To view the hearing, click here.

House Leadership Names CARA Conference Representatives

In a House and Senate conference committee on the Comprehensive Addiction and Recovery Act (CARA), 21 Republicans and 14 Democrats have been named to represent the House. Majority Leader Kevin McCarthy will lead the Republicans and Energy and Commerce Committee Ranking Member Frank Pallone will lead the Democrats. The Senate has not named conferees yet. A final bill on the legislation to address the opioid epidemic is expected to go to the president’s desk in July.

Reps. Tiberi, McDermott Introduce Bill to Help Hospitals and Improve Patient Care

On May 18, House Ways and Means health subcommittee chairman Pat Tiberi (R-OH) and ranking member Jim McDermott (D-WA) introduced the Helping Hospitals Improve Patient Care Act, bipartisan legislation to advance reforms for hospitals and other Medicare providers. The legislation is intended to support current efforts to develop outpatient facilities and allow hospitals to treat more low-income and cancer patients.

The bill would exempt hospitals that had a binding written agreement to construct an outpatient department on Nov. 2, 2015. To get the exemption, hospitals would also have to attest to meeting outpatient department criteria. CMS does not require attestation for hospitals, but the HHS Inspector General is expected to release a report that is critical of that voluntary policy. However, those “mid-build” facilities still would be paid the lower doctor-office rates next year, and then rates would revert to outpatient department levels in 2018.

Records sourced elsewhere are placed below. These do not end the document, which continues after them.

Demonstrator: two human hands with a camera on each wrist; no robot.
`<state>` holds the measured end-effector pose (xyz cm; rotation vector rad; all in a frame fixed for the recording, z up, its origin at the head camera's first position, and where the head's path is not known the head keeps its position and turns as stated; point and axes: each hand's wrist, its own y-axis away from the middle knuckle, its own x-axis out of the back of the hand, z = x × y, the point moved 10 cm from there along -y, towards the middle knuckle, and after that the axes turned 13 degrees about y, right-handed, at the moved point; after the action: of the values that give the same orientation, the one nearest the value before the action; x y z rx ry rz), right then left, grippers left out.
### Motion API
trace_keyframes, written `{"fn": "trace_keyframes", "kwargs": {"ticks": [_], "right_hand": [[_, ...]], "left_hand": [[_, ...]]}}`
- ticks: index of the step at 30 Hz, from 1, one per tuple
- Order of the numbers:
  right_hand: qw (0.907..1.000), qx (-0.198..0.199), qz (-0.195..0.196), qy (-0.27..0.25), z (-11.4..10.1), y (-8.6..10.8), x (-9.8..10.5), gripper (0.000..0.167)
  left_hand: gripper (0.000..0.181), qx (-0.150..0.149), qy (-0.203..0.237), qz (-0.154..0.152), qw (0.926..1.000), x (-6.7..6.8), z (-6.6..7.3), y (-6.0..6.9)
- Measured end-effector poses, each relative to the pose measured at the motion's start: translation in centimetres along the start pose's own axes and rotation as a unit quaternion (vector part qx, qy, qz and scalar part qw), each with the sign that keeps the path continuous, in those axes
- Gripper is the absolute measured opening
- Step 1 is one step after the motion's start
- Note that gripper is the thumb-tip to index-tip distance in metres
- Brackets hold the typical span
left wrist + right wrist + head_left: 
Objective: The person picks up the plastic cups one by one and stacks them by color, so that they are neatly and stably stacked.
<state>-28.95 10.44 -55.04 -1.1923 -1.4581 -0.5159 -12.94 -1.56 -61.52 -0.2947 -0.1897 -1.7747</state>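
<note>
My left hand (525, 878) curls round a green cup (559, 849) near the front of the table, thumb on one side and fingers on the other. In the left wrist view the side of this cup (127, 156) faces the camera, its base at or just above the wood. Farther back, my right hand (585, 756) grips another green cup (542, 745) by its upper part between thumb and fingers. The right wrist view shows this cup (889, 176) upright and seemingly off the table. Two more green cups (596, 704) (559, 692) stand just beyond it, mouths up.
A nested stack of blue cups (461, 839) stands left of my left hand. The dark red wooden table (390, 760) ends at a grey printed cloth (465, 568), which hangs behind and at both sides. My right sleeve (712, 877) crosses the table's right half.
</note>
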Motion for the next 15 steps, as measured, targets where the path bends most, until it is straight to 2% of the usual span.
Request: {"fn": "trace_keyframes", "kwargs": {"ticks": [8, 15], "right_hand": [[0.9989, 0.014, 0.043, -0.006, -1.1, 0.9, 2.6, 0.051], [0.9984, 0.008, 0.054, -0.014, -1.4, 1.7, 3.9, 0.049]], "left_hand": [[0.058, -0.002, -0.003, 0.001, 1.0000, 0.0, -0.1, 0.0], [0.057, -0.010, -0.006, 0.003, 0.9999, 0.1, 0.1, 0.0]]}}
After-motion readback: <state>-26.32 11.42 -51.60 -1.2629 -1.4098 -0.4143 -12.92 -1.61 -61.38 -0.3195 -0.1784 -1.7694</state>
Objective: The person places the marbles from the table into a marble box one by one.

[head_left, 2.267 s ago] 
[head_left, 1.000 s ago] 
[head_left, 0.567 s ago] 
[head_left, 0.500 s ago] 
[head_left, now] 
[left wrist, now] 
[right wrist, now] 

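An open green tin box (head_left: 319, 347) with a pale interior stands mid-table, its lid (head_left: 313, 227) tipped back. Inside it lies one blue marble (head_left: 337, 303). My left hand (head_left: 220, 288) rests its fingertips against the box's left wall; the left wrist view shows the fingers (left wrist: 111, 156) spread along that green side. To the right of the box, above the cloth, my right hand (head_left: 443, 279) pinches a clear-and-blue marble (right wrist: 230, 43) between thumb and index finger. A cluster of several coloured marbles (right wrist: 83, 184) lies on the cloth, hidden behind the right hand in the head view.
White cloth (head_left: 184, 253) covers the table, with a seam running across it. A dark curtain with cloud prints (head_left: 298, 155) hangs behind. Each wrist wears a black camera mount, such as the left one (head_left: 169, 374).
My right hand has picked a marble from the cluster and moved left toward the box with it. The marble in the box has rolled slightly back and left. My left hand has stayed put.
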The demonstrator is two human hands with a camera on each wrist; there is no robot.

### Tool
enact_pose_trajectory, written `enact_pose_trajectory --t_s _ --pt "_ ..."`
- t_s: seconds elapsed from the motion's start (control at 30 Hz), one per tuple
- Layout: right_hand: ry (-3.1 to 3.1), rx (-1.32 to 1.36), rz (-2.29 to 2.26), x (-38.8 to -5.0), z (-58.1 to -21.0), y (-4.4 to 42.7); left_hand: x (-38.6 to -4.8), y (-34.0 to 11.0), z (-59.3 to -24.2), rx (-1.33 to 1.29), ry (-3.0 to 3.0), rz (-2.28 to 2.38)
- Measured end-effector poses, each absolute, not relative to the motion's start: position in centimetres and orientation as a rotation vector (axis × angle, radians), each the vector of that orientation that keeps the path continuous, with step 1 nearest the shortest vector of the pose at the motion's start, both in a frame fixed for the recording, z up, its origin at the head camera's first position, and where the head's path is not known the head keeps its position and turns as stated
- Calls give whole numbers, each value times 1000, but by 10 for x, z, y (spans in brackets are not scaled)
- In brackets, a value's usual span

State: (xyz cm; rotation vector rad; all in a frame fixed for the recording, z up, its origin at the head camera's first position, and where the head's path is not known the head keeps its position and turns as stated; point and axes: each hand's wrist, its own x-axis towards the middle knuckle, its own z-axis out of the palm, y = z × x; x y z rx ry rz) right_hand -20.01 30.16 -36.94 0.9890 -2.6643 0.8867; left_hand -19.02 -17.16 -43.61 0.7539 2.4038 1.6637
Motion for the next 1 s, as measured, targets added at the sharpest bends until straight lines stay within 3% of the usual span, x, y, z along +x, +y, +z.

The bill also includes an exemption for facilities that had attested to meeting outpatient department criteria by Dec. 2, 2015. Unlike mid-build facilities, those facilities would not have their rates temporarily cut by Medicare in 2017.

Hospital-based cancer centers also would be exempt from the site-neutral pay cuts, but they would have to pay their way with other pay cuts to their sector.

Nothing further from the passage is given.